Another event she remembered was her mother lying on her belly, naked to the waist, with hot stones on her back. She had gotten her roots done that day, and her hair was uniformly its original honey blond, lying in thin, soft waves around her head. Virginia told her they were heading down to the beach and asked if she wanted to come. Instead of answering, her mother smiled without opening her eyes, and groaned, extending her arm out to her daughter. The sun made the little hairs on her mother’s arm look like filaments of light.
Then, there was her brother on the beach with his fruity cocktails, bright, frothy, toy-colored drinks from the hotel bar that he sipped between rounds of an elaborate beach-ball game he played with Penelope and Miles. Scott asked if she wanted to play too, but she was unsure about the rules, which Miles seemed to make up as he went along, so she sat quietly in her brother’s chair, sucking in her stomach in case any photographers happened by, eating the fruit from Scott’s cocktail. All three of them were golden, sweating, her little nephew like a cherub in his swimming trunks, with his uncontrolled giggling and pudgy belly.

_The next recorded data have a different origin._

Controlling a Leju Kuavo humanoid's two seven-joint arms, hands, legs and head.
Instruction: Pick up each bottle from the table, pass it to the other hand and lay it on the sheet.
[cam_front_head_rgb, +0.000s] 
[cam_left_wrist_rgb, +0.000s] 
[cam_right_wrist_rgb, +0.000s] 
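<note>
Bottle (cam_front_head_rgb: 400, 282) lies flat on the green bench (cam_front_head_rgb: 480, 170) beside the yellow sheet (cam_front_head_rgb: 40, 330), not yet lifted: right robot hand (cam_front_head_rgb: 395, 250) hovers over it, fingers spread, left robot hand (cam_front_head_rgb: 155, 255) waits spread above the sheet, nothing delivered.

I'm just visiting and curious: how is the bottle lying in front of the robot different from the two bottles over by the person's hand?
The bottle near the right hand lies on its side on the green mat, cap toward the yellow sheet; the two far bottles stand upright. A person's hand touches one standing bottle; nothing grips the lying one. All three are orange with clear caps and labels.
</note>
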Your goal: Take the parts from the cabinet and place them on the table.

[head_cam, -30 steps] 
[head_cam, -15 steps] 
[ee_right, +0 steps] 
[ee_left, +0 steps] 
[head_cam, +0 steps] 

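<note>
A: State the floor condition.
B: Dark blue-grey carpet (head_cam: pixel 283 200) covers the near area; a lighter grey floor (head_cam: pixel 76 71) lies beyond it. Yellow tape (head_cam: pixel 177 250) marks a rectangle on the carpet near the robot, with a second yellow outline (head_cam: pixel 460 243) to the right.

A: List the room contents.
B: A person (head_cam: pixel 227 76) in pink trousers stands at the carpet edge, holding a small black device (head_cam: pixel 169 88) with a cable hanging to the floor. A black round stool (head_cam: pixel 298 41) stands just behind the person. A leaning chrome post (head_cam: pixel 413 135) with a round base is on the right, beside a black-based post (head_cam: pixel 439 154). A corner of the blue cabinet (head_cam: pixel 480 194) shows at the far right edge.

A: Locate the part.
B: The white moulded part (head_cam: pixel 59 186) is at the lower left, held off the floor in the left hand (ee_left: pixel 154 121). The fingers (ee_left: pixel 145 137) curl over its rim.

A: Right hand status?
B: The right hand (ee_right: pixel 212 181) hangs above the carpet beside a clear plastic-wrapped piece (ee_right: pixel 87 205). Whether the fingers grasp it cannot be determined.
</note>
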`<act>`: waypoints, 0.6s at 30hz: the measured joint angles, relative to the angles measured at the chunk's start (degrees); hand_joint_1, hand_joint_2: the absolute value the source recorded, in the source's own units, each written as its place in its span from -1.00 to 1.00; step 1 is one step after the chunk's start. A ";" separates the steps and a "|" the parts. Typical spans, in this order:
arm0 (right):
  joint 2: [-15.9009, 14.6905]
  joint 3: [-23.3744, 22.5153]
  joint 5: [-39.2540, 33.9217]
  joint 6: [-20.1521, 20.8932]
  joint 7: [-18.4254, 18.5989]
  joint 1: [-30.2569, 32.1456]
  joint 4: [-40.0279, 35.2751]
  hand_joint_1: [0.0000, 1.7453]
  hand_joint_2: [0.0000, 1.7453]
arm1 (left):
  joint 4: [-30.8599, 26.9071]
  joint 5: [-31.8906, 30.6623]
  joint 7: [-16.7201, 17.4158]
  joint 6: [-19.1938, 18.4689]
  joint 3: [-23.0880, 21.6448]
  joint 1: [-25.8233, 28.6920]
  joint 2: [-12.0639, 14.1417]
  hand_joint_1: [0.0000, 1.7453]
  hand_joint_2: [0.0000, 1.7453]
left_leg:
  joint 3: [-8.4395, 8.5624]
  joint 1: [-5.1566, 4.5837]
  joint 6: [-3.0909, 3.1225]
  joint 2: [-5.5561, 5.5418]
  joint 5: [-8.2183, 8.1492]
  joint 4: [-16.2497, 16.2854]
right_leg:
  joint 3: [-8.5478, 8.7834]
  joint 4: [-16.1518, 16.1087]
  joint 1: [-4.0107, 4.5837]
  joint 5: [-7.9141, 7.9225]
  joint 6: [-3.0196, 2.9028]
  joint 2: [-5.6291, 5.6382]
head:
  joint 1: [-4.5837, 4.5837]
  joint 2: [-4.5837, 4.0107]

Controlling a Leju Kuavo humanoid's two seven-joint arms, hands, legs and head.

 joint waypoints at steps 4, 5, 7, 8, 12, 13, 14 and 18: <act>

She watched her family, angelic with happiness, their cheeks glowing with tan every night at dinner. She feasted on their joy, her mother and Penelope drinking water from crystal glasses and looking serene while Miles fell asleep on a plateful of lobster carcass. At a dinner toward the end of their stay, her family toasted her generosity. She said “Oh, it’s nothing, stop. Toast Mom’s manicure.” It was nothing. It was no sacrifice to bring them there, not like when her family took vacations and afterward dessert would disappear suspiciously for about a month, and no one could go to the movies, order pizza, or make long-distance phone calls. “No, this is wonderful. It’s been amazing, Ginny—don’t you tell me it’s nothing,” her mother said.
She had begun the week feeling like a member of the family, but as the days went on, it became clear that she was mostly the observer of the family and, finally, in the end, its benefactor.
It was then that things started to get disorienting, like she was looking at the world through the lens of a camera operated by a hack. The camera operator kept breaking the one-hundred-and-eighty-degree rule, and she would find herself looking at her brother, then at herself, seeing herself in an entirely different room, and then she was standing on the beach and it was the ocean she was seeing, and the sky behind it filled with mountainous purple storm clouds, an avalanche of storm clouds rolling right toward the shore. She remembered thinking that she could not leave Malibu, because it would be a permanent goodbye.
Something about the fullness of the clouds, how fat they were, how they took up the entire sky, which only hours earlier seemed infinitely open and blue, made her body feel strange. She ran her hands over her form, and, as she had feared, discovered she was hollow. She had no bones, no organs, no fat, no muscle. She had no idea how she was still able to stand with those things missing.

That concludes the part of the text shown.